### Requirement
Please reproduce each line of the data below exactly as shown.

### Data provided
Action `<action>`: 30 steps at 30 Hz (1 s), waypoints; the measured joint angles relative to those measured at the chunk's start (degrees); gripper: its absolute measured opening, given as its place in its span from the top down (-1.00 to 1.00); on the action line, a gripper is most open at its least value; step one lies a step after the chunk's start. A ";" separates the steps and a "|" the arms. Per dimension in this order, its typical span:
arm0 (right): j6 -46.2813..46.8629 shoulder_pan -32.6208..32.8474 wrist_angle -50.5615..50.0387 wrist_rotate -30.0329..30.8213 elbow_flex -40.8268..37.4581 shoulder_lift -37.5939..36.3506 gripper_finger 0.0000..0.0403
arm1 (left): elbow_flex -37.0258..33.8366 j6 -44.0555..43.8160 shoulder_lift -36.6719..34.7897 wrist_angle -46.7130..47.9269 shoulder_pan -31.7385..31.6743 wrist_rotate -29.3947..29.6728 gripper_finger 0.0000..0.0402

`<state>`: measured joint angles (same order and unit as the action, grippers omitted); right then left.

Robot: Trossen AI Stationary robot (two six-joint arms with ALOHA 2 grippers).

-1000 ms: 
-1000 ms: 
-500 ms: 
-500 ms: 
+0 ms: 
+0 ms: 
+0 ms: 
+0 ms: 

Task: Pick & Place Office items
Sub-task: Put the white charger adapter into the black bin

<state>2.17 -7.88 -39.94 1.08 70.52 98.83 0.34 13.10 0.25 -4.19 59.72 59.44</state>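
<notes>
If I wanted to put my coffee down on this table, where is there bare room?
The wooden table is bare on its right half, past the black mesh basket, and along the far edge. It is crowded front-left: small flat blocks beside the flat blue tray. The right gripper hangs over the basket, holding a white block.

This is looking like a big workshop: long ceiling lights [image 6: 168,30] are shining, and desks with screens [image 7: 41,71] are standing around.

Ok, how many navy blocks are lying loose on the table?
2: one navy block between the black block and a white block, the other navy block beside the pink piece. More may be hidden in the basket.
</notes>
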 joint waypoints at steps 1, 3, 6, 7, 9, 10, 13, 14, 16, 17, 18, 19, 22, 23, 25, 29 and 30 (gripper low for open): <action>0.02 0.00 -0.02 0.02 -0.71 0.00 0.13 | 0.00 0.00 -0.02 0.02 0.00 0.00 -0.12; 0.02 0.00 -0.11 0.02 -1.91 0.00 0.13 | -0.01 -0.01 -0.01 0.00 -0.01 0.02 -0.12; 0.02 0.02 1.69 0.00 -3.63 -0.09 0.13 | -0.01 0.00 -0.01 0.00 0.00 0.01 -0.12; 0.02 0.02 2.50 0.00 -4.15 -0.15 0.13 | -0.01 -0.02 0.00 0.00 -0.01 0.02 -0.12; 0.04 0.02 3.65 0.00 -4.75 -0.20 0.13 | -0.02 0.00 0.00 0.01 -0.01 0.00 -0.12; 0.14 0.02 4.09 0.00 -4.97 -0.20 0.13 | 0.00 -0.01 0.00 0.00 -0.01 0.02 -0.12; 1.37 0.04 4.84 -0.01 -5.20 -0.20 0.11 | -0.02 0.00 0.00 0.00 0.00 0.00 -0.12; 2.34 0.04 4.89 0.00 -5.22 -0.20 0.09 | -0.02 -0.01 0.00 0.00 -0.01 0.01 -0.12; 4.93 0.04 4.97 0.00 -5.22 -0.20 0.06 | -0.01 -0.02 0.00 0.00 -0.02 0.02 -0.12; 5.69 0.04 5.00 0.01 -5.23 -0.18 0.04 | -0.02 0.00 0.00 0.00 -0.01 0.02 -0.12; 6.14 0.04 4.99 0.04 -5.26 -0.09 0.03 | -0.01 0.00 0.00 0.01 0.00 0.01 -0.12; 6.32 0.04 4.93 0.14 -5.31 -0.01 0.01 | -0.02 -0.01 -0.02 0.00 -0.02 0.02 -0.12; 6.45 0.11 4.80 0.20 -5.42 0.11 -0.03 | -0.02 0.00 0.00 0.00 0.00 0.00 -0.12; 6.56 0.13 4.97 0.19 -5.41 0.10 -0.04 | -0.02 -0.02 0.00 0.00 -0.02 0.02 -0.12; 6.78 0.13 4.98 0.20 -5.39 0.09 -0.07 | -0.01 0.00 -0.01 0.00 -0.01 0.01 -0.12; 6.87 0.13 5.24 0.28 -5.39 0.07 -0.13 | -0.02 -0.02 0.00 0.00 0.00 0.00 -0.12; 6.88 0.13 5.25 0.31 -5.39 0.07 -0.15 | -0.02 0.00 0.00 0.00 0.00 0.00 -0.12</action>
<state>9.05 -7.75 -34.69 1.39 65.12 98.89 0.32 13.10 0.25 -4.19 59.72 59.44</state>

### Reply
Action `<action>`: 30 steps at 30 Hz (1 s), waypoints; the measured joint angles relative to those measured at the chunk's start (degrees); gripper: its absolute measured opening, given as its place in its span from the top down (-1.00 to 1.00); on the action line, a gripper is most open at its least value; step one lies a step after the chunk's start. A ";" separates the steps and a "|" the arms. Per dimension in this order, its typical span:
arm0 (right): j6 -46.2813..46.8629 shoulder_pan -32.6208..32.8474 wrist_angle -50.5615..50.0387 wrist_rotate -30.0329..30.8213 elbow_flex -40.8268..37.4581 shoulder_lift -37.5939..36.3506 gripper_finger 0.0000..0.0403
arm1 (left): elbow_flex -37.0258..33.8366 j6 -44.0555..43.8160 shoulder_lift -36.6719..34.7897 wrist_angle -46.7130..47.9269 shoulder_pan -31.7385..31.6743 wrist_rotate -29.3947..29.6728 gripper_finger 0.0000..0.0402

`<state>`: measured joint angles (same order and unit as the action, grippers omitted); right then left.

Robot: Trossen AI Stationary robot (two six-joint arms with ALOHA 2 grippers).

-1000 ms: 
-1000 ms: 
-500 ms: 
-500 ms: 
+0 ms: 
+0 ms: 
+0 ms: 
+0 ms: 

Task: Pick & Place Office items
Sub-task: Put the white charger adapter into the black bin

<state>2.17 -7.88 -39.94 1.08 70.52 98.83 0.34 13.10 0.25 -4.19 59.72 59.44</state>
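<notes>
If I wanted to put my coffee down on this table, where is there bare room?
The wooden table is bare on its right half, past the black mesh basket, and along the far edge. It is crowded front-left: small flat blocks beside the flat blue tray. The right gripper hangs over the basket, holding a white block.

This is looking like a big workshop: long ceiling lights [image 6: 168,30] are shining, and desks with screens [image 7: 41,71] are standing around.

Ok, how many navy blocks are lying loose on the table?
2: one navy block between the black block and a white block, the other navy block beside the pink piece. More may be hidden in the basket.
</notes>
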 joint waypoints at steps 1, 3, 6, 7, 9, 10, 13, 14, 16, 17, 18, 19, 22, 23, 25, 29 and 30 (gripper low for open): <action>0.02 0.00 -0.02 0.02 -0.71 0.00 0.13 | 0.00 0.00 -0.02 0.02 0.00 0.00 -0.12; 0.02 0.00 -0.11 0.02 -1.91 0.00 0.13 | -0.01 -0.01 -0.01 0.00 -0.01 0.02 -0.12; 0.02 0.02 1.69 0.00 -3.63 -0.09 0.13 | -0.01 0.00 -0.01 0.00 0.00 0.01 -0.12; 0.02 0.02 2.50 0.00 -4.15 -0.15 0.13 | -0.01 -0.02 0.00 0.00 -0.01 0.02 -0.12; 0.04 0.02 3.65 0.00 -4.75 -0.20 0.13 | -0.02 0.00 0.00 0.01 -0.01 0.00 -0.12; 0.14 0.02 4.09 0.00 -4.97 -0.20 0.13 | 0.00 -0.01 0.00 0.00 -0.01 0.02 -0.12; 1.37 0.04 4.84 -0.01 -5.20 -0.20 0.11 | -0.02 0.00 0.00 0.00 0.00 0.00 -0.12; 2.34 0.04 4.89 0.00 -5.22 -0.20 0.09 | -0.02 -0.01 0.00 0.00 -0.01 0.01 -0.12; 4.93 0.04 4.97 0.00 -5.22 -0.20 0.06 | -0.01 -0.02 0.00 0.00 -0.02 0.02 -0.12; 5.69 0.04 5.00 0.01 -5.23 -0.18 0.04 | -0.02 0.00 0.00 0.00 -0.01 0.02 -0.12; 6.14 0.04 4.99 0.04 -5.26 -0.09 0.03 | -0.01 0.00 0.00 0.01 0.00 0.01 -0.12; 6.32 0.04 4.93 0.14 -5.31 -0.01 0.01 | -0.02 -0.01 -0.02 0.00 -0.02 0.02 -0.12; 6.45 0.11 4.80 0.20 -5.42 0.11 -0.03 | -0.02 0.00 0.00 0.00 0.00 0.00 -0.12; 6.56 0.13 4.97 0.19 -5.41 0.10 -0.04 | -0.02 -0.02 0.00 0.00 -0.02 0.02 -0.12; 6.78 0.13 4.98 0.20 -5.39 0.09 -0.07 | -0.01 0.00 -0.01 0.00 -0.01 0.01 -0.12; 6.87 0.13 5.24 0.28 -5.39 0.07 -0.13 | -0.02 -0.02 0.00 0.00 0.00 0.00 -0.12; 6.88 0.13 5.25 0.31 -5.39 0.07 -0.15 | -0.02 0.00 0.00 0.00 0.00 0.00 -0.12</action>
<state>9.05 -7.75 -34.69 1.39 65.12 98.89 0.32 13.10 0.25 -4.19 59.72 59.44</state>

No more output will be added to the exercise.